PROBLEM REQUIREMENTS - The answer should consist of each line below that contains the word "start".

SOURCE DATA: Begin

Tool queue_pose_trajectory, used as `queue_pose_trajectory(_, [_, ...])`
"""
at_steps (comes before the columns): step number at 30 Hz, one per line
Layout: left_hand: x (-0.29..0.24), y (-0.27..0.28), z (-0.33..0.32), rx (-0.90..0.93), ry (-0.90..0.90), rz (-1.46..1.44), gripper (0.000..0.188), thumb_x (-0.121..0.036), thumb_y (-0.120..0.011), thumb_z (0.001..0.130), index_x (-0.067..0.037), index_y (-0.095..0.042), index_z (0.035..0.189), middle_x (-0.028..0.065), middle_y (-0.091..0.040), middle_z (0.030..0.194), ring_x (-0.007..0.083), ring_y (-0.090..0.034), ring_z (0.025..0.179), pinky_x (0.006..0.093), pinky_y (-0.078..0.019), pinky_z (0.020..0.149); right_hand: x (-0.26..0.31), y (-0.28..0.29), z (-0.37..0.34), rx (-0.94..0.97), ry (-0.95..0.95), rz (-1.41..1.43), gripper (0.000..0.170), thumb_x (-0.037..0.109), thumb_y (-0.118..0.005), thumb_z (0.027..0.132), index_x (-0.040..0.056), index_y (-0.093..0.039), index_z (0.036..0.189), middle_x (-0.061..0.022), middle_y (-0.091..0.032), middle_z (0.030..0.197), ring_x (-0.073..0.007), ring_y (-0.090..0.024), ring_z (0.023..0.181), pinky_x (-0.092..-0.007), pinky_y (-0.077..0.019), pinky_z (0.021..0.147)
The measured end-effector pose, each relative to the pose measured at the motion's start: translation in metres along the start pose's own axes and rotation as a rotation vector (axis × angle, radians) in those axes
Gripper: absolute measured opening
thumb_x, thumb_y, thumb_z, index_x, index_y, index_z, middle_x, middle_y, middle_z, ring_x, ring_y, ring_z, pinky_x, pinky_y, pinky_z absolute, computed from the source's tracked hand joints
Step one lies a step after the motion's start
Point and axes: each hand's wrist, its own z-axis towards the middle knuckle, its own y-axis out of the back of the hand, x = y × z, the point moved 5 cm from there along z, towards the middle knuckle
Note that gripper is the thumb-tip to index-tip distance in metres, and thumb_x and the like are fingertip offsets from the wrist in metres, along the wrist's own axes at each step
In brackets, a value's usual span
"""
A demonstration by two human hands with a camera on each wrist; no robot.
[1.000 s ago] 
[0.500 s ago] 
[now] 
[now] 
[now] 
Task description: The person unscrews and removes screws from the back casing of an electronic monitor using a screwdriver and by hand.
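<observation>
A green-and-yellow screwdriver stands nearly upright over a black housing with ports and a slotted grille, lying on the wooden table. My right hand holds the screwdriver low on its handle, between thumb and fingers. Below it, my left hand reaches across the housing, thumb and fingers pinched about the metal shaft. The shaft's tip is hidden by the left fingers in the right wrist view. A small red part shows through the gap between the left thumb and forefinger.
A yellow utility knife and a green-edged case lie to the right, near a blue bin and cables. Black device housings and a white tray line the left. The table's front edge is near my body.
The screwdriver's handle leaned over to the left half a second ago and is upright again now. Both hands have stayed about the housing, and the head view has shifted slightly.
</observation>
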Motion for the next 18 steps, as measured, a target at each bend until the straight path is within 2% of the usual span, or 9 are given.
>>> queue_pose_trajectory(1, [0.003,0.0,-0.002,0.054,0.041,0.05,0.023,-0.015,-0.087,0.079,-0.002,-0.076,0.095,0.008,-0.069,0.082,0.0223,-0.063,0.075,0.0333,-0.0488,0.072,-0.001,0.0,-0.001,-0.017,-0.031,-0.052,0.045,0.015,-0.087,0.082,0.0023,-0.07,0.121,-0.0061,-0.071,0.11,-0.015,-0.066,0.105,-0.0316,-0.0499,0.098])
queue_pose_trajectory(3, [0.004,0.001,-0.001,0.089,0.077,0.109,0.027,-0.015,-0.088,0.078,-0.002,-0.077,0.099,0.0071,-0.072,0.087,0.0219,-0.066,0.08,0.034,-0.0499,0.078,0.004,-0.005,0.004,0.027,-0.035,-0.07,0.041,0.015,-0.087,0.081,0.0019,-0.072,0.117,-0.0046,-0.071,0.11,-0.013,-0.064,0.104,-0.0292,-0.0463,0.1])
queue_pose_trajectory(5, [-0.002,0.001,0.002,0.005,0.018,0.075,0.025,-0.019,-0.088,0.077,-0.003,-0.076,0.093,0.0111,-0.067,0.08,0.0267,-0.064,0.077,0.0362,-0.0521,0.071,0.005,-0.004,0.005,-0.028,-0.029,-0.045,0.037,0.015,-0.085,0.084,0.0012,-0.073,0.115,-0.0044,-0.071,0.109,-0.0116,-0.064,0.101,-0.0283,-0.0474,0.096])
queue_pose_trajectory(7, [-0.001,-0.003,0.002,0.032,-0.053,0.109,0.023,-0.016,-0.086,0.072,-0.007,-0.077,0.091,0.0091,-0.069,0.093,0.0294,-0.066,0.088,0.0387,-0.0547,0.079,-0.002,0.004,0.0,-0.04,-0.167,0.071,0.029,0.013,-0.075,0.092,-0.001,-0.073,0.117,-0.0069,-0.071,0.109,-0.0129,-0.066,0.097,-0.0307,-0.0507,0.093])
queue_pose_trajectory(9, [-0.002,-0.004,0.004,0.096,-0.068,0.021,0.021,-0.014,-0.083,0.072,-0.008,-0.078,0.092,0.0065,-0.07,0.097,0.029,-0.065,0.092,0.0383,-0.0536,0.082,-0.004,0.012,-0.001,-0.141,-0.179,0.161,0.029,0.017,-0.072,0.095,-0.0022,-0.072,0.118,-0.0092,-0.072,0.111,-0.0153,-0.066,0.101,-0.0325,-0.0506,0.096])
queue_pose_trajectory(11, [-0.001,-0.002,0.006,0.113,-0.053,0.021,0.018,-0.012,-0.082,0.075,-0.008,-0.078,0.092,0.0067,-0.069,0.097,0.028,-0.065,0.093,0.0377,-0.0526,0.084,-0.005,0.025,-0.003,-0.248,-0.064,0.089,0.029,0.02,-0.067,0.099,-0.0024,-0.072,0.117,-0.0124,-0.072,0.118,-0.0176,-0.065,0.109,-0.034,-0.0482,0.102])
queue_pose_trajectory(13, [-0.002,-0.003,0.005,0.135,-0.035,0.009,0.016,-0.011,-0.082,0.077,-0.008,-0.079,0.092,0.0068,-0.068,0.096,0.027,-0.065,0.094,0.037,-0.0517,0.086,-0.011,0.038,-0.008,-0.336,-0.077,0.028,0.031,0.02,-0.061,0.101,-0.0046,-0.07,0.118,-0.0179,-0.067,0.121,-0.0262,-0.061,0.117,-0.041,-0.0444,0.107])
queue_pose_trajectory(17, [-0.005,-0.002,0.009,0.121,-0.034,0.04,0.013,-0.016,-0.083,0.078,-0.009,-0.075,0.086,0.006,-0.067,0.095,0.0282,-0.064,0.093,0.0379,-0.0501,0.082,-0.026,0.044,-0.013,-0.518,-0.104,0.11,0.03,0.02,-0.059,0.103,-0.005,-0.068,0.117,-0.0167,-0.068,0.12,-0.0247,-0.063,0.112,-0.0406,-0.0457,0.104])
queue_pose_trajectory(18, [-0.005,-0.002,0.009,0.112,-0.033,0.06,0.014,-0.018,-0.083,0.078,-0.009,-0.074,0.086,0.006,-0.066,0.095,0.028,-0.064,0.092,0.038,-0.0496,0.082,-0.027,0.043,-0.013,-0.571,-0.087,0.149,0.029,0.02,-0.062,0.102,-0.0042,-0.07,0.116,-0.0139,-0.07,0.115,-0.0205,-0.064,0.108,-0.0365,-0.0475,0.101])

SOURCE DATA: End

OUTPUT OF THE TASK -
The measured end-effector pose, each relative to the pose measured at the motion's start: translation in metres along the start pose's own axes and rotation as a rotation vector (axis × angle, radians) in those axes
Step one lies a step after the motion's start

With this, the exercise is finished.